Last week our family went back to my home town to attend my grandmother’s 90th birthday, an event that saw my extended family together for the first time since my great-grandfather’s 100th birthday, some 15 years or so ago. The “festivus of grandma” saw 75+ of our extended family coming back to Winnipeg to pay homage to a woman who in part raised her siblings, raised her children, was a strong supportive aunt and always made her grandchildren feel completely adored.

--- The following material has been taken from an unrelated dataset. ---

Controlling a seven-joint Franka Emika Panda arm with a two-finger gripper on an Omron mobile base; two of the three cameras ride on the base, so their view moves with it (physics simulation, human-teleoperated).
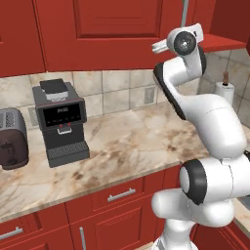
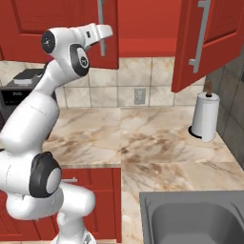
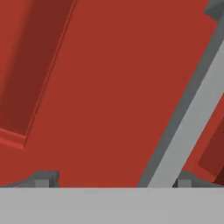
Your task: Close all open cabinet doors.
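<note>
Step now: shutting the left cabinet door (image 2: 57, 28). The end effector (image 3: 111, 181) is right up against it, fingers apart w/ nothing held; the door's grey bar handle (image 3: 192, 109) is just beside it on the right. Next move, I think: push flat till it shuts. Further right, another cabinet door (image 2: 209, 38) hangs wide open.
</note>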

The visit, had a series of family events that culminated with a tea, dinner and BBQ on behalf of grandma throughout the weekend. Prior to the weekend, we were tasked on coming up with a speech from the grandkids to say at the dinner Saturday evening. So we went out for “Cousins Night Out” a tradition that has started over the last few years (now that my younger cousins are legal!) of heading out with all my immediate girl cousins for a night of conversation and cocktails, a formula that works very well for us. We catch up on our lives and what’s going on, yammer about our similarities (since we all come from the same maternal grandmother and grandfather), share secrets and usually one of us or a multitude of us end up in tears. Not because anything mean was said, but because this seems to be one of the few outlets where any of us feel we can really talk, a safe haven if you will…sharing our sadness or challenges without judgement..and feeling the support of family..unconditionally. It’s the only place I have been able to have an in-depth conversation about my son and autism (outside of my parents) with that side of the family…until last weekend.
You see, as much as I know my immediate family loves all of us deeply, supports us fully and cares for us completely, we have a habit of not talking about the big things. Don’t get me wrong, we are TALKERS…put the entire brood of us in a room and it was louder than a bingo hall. But we have grown up taught that we just don’t talk about the deeply emotional parts of our lives.. those moments stay quiet, not to be discussed publicly, not to burden anyone.
Up until recently I really didn’t have a problem with that….
Except now on two fronts where “talking” has become really important for me.
1) Not talking is not healthy- I realized that as much as I worry about “burdening” people in talking about Autism, I have a number of relatives who also don’t know HOW to talk about what’s wrong or feel terrible in not wanting to “bother” anyone with their problems. Something I totally get…Somehow we can’t seem to give ourselves permission to let go. But if you don’t let go every once in a while (which I definitely have these last 2 years), at some point that pot IS going to boil over. I’m worried about them but again as is our family nature, I’m not exactly sure how to tell them that.
2) Family history I have been asked numerous times in various assessments whether or not Autism runs in our family. I have always said no, until last weekend, I found out my second cousin also has a son with Autism. I had a lovely chat with he, and his wife and was inspired by what they are doing in their community to help raise funds and awareness to support Autism. In some ways, this provides comfort to me, that there is an element of genetics at play (since I had read everything from vaccinations, a stomach bug, the environment and one’s diet could all affect Autism and I really didn’t want to go into major guilt mode that I somehow could have prevented it) It also made me sad, as if it IS genetics, it will be something that our children will have to aware of as they start looking towards having family.
My heart is full from this family reunion.
An abundance of love and chatter with people I got a chance to reconnect with, laugh with and enjoy the company of.
They say you can’t pick your family, but ultimately I would pick the same one anyways…cause well…Family is everything…
Beautiful, darling. <3 Well said.
From the day of Simon’s diagnosis, I knew that things would get easier for us, as we were finally out of the dark with what was going on. There is so much information out there, and a lot of it is very outdated, and much of it is well meaning, but wrong. There are still books in our local library that suggest that immunization is the root cause, and this has been proven to be incorrect. I think about the time and the worry we invested in that, and how other parents who are receiving this same diagnosis for their kids will invest in this, only to learn that science has shed more light on things.
(I just realizing that I need to speak with the librarian about this…)
I never shy away from speaking about Simon, or Autism, as the public at large has the ‘Rain Man’ or Asperger’s exposure to Autism for the most part, and don’t understand that this is a wide spectrum disorder. To further educate people, is to give Simon and other kids with Autism a place in society where they will be accepted and better understood.
A lot of people feel that Autism is on the rise, and I think perhaps it is-it is certainly better diagnosed these days. Looking back at my elementary school days, I am convinced that at least 3 or 4 kids in my school had Autism. The difference today is that for the most part, the kids are not being segregated. Acceptance and understanding is so key.
From the outside, I think a lot of people see the disorder and not the kid. Simon is such a beautiful soul, chalk full of expression that comes out in his drawings and in his sense of humour. If there is one thing I will always assure him of, it’s that Autism need not define who he is in this world. He just needs to be himself first…
So well put in terms of people seeing the disorder and not the kid. Our kids are some of the most loving, kind and generous of heart children around and yes, their sense of humour takes on a maturity sometimes that even passes over a few adults heads. I do hope that acceptance and understanding stays as the key to the future. Thanks so much for the comment.